◆ ACTIVITY ◆
Using the data below, return every line that holds the word "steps".

(Items from a dataset)
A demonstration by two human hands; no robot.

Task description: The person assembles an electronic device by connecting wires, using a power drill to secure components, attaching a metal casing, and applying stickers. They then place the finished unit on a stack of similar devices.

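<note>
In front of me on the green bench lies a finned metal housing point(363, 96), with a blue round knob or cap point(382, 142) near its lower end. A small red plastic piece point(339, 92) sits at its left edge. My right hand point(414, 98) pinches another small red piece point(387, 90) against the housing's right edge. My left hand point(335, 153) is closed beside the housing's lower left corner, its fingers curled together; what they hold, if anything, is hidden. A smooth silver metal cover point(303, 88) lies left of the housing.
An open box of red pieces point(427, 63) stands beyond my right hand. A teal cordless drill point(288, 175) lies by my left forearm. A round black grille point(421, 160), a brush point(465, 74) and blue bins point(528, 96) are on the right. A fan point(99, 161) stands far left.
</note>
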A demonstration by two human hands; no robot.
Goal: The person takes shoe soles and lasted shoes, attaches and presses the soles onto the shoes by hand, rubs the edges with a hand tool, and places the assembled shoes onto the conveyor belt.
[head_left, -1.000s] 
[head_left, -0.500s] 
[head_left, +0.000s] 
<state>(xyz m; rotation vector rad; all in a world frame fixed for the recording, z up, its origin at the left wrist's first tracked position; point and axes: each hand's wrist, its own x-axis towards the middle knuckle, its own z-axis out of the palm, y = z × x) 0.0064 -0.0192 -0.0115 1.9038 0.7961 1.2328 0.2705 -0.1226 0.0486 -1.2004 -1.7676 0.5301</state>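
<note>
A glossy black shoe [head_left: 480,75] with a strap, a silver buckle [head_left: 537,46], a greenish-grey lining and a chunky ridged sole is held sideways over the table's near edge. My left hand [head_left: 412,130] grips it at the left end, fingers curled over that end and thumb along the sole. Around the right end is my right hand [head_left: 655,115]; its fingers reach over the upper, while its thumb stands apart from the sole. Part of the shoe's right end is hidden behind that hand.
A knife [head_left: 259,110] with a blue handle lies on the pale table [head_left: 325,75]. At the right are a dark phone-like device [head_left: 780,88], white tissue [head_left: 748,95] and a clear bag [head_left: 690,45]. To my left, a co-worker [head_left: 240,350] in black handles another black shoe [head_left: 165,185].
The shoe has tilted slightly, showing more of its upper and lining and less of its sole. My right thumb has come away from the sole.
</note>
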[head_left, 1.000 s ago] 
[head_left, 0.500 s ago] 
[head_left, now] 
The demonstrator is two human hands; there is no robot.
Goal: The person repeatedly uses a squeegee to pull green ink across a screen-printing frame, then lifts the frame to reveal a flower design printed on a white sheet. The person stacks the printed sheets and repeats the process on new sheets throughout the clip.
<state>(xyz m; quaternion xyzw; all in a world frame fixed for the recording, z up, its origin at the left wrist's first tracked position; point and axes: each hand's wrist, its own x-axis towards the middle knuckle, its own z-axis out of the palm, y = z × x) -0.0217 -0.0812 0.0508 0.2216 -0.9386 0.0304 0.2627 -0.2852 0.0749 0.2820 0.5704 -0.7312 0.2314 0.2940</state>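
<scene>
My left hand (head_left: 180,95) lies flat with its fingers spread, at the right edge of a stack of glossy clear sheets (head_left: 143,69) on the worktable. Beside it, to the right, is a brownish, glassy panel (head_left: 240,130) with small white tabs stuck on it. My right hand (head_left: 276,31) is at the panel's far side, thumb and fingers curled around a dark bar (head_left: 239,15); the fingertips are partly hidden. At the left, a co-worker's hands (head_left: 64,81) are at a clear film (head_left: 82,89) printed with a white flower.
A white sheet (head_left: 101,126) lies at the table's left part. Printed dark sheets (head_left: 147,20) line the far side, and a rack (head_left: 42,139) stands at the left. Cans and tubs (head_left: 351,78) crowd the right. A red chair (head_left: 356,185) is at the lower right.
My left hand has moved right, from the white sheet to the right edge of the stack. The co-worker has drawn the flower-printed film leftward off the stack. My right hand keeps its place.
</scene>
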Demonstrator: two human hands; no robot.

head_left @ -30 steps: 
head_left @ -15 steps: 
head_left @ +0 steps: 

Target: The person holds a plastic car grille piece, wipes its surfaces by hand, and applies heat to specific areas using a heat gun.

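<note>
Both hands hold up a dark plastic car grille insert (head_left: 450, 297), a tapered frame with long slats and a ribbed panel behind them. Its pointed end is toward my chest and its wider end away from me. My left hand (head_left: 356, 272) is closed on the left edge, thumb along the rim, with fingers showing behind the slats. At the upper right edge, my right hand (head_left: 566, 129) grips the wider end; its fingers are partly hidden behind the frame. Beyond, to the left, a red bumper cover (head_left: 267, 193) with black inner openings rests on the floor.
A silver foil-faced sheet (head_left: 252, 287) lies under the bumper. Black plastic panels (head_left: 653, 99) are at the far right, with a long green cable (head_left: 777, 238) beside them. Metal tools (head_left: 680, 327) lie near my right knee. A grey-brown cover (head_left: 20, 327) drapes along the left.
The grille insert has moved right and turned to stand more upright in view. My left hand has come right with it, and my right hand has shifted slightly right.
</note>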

◆ WRITTEN SOLUTION ◆
head_left @ -30 steps: 
head_left @ -15 steps: 
head_left @ +0 steps: 

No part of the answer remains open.